Lines below that include "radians" are the answer; copy each one.

## Exercise data

▼▼▼

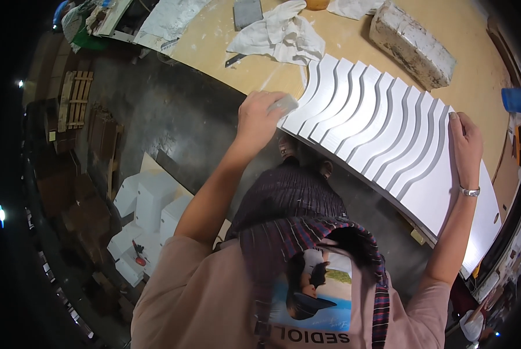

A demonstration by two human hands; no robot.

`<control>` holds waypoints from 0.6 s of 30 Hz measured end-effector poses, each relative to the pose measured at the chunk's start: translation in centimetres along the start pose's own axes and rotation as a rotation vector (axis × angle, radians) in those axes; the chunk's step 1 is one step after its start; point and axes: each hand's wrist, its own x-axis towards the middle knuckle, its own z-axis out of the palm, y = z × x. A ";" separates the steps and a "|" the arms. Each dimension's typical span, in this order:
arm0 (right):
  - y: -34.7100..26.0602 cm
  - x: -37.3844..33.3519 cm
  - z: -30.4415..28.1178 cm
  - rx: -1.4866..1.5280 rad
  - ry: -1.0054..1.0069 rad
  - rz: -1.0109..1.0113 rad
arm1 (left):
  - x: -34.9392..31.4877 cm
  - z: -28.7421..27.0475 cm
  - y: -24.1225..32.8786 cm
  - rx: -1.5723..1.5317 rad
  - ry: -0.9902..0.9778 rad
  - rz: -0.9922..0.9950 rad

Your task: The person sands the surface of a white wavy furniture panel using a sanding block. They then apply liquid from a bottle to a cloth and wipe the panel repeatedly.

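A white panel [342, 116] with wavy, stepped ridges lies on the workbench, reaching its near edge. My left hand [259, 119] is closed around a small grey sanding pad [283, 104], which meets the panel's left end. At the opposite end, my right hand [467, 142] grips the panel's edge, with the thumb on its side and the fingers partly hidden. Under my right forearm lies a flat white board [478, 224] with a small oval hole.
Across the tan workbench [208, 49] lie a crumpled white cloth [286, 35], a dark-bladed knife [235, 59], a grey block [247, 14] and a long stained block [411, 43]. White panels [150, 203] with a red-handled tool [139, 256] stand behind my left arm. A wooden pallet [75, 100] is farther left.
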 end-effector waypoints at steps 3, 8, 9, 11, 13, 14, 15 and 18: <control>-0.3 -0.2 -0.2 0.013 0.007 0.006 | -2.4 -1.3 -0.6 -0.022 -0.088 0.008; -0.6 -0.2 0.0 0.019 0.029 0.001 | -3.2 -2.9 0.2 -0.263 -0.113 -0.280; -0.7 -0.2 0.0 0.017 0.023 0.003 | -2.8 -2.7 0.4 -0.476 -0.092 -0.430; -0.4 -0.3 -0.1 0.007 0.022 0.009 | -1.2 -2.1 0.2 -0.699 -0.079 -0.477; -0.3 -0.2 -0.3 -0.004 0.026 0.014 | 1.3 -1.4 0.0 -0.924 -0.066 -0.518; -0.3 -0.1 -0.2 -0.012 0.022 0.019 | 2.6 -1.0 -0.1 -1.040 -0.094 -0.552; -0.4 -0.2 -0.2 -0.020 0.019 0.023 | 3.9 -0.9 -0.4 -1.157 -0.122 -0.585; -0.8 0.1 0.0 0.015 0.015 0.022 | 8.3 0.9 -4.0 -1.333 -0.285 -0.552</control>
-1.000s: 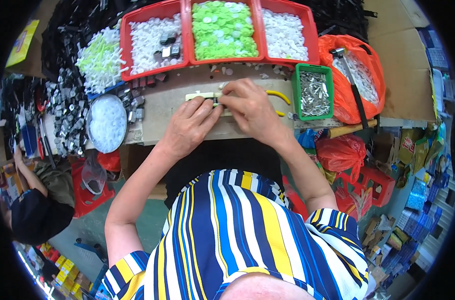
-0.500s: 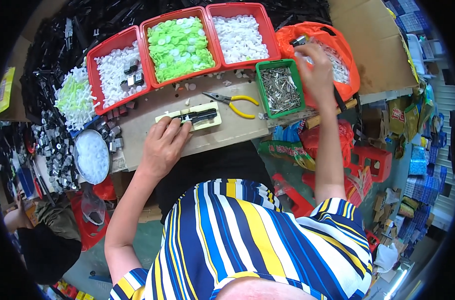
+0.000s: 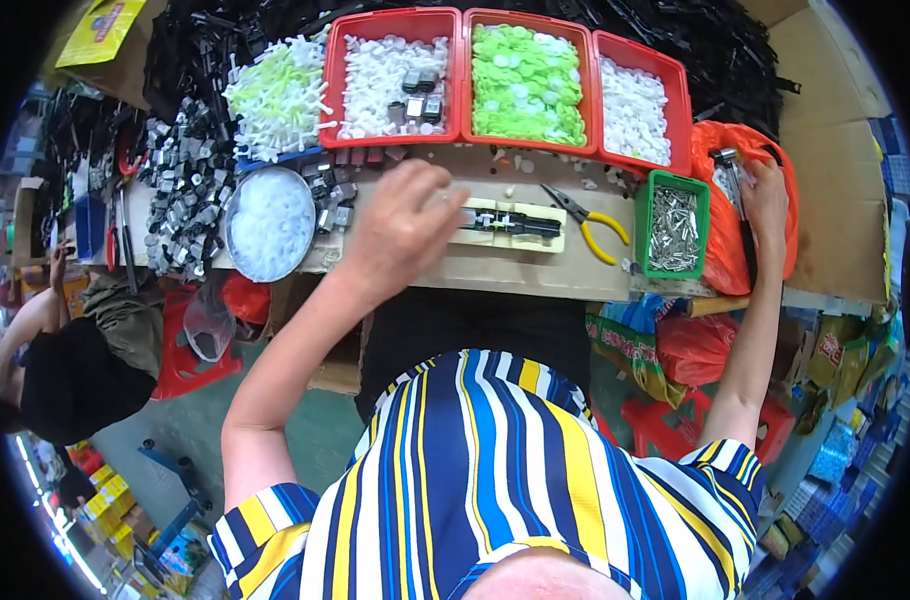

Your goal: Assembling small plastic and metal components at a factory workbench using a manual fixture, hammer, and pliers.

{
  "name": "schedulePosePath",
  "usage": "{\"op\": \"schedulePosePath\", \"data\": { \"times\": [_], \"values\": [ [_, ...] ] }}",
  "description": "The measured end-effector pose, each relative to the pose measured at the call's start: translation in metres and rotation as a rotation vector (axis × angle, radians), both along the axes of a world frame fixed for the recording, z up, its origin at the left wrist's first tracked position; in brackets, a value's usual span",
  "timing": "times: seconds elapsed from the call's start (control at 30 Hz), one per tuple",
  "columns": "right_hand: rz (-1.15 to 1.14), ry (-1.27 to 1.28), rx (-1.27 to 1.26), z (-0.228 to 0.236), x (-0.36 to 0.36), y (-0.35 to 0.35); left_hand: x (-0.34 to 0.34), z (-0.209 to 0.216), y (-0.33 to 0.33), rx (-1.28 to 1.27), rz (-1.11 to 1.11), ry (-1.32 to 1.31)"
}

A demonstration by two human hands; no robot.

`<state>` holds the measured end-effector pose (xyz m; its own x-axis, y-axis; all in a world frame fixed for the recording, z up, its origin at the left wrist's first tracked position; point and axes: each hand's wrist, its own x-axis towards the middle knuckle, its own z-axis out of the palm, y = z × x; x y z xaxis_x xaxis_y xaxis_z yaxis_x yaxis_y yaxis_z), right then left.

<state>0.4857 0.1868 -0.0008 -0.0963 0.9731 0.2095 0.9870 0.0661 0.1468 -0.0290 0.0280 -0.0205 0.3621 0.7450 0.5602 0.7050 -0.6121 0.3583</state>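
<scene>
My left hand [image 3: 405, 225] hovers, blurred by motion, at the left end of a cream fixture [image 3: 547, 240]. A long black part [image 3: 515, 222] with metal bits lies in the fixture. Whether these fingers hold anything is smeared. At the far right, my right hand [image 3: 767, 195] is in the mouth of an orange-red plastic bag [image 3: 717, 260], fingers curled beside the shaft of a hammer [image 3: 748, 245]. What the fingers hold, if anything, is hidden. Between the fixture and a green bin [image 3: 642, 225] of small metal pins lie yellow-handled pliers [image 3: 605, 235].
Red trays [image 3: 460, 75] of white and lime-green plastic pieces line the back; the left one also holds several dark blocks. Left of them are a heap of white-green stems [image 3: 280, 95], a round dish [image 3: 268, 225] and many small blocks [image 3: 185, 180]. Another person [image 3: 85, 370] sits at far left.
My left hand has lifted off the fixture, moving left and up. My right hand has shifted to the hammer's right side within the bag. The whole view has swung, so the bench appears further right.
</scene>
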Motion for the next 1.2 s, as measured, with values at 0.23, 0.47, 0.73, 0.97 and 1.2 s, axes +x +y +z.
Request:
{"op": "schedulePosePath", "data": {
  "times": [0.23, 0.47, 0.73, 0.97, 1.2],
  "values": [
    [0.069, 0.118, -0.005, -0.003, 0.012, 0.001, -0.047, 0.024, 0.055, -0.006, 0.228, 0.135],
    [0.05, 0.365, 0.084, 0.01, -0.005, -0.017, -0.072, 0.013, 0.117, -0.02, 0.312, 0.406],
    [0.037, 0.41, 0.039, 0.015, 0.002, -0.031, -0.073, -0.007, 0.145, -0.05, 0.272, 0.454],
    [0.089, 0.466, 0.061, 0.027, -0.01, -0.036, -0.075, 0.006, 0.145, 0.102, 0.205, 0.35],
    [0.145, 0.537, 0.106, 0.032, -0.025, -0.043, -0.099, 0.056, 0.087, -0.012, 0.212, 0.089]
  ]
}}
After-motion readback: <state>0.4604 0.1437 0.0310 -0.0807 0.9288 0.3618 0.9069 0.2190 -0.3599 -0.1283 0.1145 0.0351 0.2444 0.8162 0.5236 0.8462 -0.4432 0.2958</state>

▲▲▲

## Finished exercise
`<control>` holds waypoints from 0.6 s of 30 Hz measured end-effector poses, each relative to the pose measured at the chunk's start: translation in centimetres along the start pose's own axes and rotation as a rotation vector (axis × angle, radians) in those axes; the chunk's step 1 is one step after its start; point and axes: each hand's wrist, its own x-axis towards the middle knuckle, its own z-axis out of the palm, y = z × x. A ";" separates the steps and a "|" the arms. Each dimension's typical span, in this order:
  "description": "The measured end-effector pose, each relative to the pose measured at the call's start: translation in metres and rotation as a rotation vector (axis × angle, radians), both along the axes of a world frame fixed for the recording, z up, its origin at the left wrist's first tracked position; in brackets, a value's usual span",

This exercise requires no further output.